#### TASK ITEM
Retype each line of the material below word for word; pictures stay out.

Start of RECORDED INFORMATION

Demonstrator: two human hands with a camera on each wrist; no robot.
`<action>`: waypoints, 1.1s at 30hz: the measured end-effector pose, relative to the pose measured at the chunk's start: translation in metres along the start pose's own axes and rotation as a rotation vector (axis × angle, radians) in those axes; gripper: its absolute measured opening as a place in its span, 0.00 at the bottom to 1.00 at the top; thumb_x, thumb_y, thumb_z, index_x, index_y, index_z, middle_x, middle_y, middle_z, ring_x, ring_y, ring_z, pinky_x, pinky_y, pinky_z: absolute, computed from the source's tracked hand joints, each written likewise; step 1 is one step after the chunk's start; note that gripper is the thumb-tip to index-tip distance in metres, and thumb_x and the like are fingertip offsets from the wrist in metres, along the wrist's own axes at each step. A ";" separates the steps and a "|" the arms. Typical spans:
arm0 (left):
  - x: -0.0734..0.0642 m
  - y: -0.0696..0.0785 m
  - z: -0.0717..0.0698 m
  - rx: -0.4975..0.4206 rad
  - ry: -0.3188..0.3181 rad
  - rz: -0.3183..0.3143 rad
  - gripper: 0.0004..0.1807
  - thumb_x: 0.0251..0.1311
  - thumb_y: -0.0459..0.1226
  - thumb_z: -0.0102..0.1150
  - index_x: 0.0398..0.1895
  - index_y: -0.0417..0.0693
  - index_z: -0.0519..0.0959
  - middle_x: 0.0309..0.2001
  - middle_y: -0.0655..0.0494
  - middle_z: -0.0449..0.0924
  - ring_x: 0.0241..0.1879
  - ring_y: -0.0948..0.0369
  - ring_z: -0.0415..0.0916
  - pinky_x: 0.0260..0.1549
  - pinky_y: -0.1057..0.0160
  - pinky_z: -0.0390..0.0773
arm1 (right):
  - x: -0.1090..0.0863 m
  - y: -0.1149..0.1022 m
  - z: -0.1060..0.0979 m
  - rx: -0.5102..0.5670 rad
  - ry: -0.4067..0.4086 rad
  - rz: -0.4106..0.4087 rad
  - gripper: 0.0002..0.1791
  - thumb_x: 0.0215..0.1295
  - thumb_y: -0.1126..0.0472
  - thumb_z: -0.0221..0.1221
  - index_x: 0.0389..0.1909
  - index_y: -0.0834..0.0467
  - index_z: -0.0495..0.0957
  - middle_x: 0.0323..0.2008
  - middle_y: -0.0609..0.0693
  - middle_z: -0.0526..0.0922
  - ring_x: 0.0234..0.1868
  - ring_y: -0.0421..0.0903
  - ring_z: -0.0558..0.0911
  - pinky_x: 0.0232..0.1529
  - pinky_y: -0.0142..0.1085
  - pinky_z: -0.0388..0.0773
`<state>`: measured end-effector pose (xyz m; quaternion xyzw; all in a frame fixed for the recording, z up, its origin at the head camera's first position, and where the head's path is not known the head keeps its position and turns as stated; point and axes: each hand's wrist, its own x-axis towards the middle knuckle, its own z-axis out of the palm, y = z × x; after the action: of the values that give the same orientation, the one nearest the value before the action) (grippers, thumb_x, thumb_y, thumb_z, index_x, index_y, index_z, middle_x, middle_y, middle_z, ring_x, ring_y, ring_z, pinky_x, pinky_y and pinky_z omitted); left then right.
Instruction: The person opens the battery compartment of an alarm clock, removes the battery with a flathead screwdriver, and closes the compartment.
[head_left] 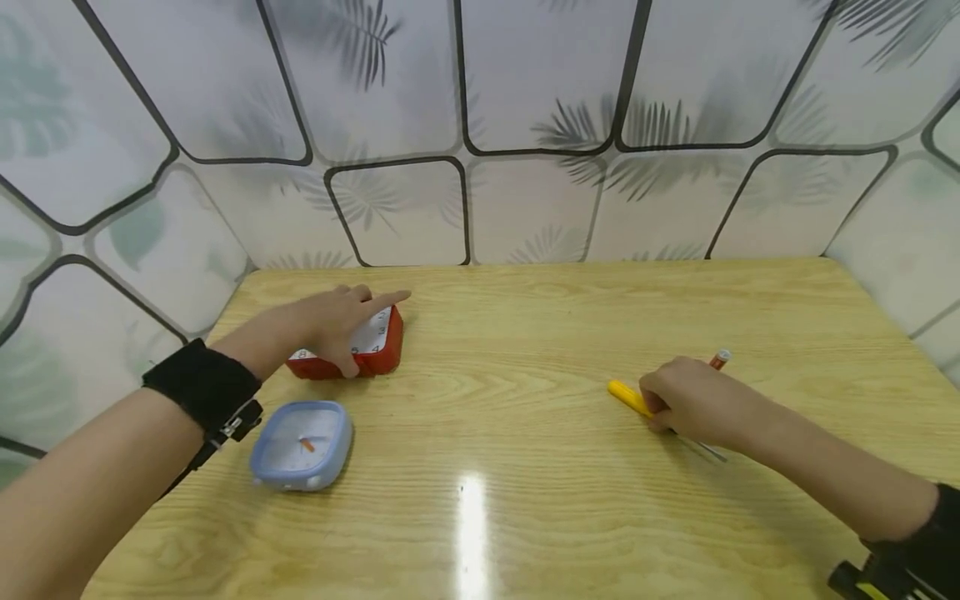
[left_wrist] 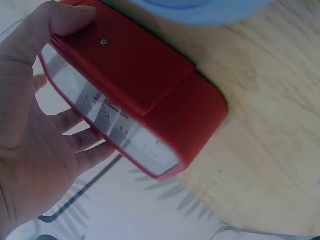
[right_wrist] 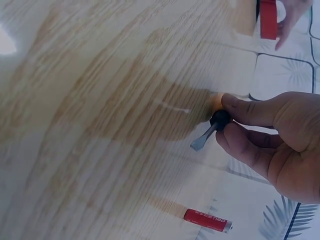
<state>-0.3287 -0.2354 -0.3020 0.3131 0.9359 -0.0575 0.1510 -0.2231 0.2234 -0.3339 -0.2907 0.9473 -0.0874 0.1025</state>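
Note:
At the table's left, a red alarm clock [head_left: 386,357] with a white numbered dial lies tilted face up. My left hand [head_left: 330,323] spans it, thumb on the near side of the red case and fingers over the dial toward the far edge. On the right, my right hand [head_left: 693,402] pinches a flat-blade screwdriver [right_wrist: 202,137] between thumb and fingers. Its yellow handle [head_left: 627,397] points up and left, and the metal blade points toward me. A red battery [right_wrist: 207,220] with a silver end lies just beyond that hand.
Nearer me than the red clock, a light blue clock [head_left: 341,433] with an orange mark on its dial sits on the wooden table [head_left: 510,350]. Patterned panels [head_left: 536,208] rise behind the table and along its sides. Black straps [head_left: 201,382] circle both wrists.

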 end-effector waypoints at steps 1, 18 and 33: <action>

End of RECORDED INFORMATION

#### WORKED SOLUTION
Demonstrator: two human hands with a camera on each wrist; no robot.
`<action>`: waypoints, 1.1s at 30hz: the measured end-effector pose, relative to the pose measured at the chunk's start: translation in metres along the start pose's own axes and rotation as a rotation vector (axis × angle, radians) in those axes; gripper: its absolute measured opening as a place in its span, 0.00 at the bottom to 1.00 at the top; thumb_x, thumb_y, thumb_z, index_x, index_y, index_z, middle_x, middle_y, middle_z, ring_x, ring_y, ring_z, pinky_x, pinky_y, pinky_z: absolute, computed from the source's tracked hand joints, each written likewise; step 1 is one step after the chunk's start; note that gripper is the thumb-tip to index-tip distance in metres, and thumb_x and the like are fingertip offsets from the wrist in metres, along the wrist's own axes at each step. A ";" separates the steps and a "|" the arms. Typical spans:
arm0 (left):
  - x: -0.0734..0.0642 m
  - y: -0.0696..0.0785 m
  - z: -0.0717..0.0698 m
  - rx: -0.4975..0.4206 rad
  - ry: -0.3188..0.3181 rad
  - rz: -0.3183..0.3143 rad
  - gripper: 0.0004..0.1807
  - thumb_x: 0.0251..0.1311
  - thumb_y: -0.0459..0.1226
  - thumb_z: -0.0102..0.1150
  - index_x: 0.0398..0.1895
  - index_y: -0.0417..0.0693
  - index_z: -0.0519..0.0959
  - middle_x: 0.0309..0.2001
  - middle_y: -0.0655..0.0494
  - middle_z: -0.0449..0.0924
  - ring_x: 0.0241..0.1879
  - ring_y: -0.0948..0.0369
  - ring_z: -0.0415..0.0916
  - pinky_x: 0.0260..0.1549
  - pinky_y: -0.1057..0.0160
  - pinky_z: -0.0390..0.0773
arm1 (right):
  - x: -0.1090..0.0863 m
  - y: -0.1149..0.1022 m
  - z: -0.1060..0.0979 m
  - rx: -0.5102..0.5670 rad
  - ry: -0.4067..0.4086 rad
  - rz: -0.4106..0.4087 rad
  - gripper: 0.0002..0.1791
  - thumb_x: 0.0215..0.1295
  - thumb_y: -0.1126..0.0472
  - thumb_z: -0.0221..0.1221
  - index_x: 0.0389..0.1909
  - index_y: -0.0834..0.0467
  - index_z: -0.0495..0.0957
  - middle_x: 0.0323..0.2008
  - middle_y: -0.0609..0.0693
  - middle_z: -0.0526..0.0922
  - ring_x: 0.0234..0.1868
  - ring_y: -0.0421..0.0903
  - ring_z: -0.0558..0.0911
  - pinky_x: 0.0232..0.1529
  - pinky_y: -0.0142..0.1085
  - pinky_z: -0.0388..0.0773
`<state>`: measured end-effector pose (xyz m; quaternion xyzw; all in a frame fixed for the recording, z up, its origin at the head camera's first position, and where the head's path is not known the head keeps its position and turns as stated; point and axes: each hand's wrist, its own x-axis towards the middle knuckle, its own z-axis out of the palm, y = z × x; after the action: of the values that give the same orientation, the one nearest the value before the action) (grippers, thumb_x, thumb_y, thumb_z, index_x, index_y, index_z, middle_x, middle_y, middle_z, ring_x, ring_y, ring_z, pinky_x, pinky_y and pinky_z omitted); left then right.
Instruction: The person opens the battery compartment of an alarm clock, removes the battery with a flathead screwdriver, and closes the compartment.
[head_left] 
[left_wrist] 
[right_wrist] 
<state>-0.3287 -0.2354 -0.3020 0.3131 0.9359 -0.0575 0.1510 -0.2231 0.2234 -0.3339 -0.2907 0.9473 -0.0874 0.1025</state>
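Note:
At the table's left, a red alarm clock [head_left: 386,357] with a white numbered dial lies tilted face up. My left hand [head_left: 330,323] spans it, thumb on the near side of the red case and fingers over the dial toward the far edge. On the right, my right hand [head_left: 693,402] pinches a flat-blade screwdriver [right_wrist: 202,137] between thumb and fingers. Its yellow handle [head_left: 627,397] points up and left, and the metal blade points toward me. A red battery [right_wrist: 207,220] with a silver end lies just beyond that hand.
Nearer me than the red clock, a light blue clock [head_left: 341,433] with an orange mark on its dial sits on the wooden table [head_left: 510,350]. Patterned panels [head_left: 536,208] rise behind the table and along its sides. Black straps [head_left: 201,382] circle both wrists.
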
 end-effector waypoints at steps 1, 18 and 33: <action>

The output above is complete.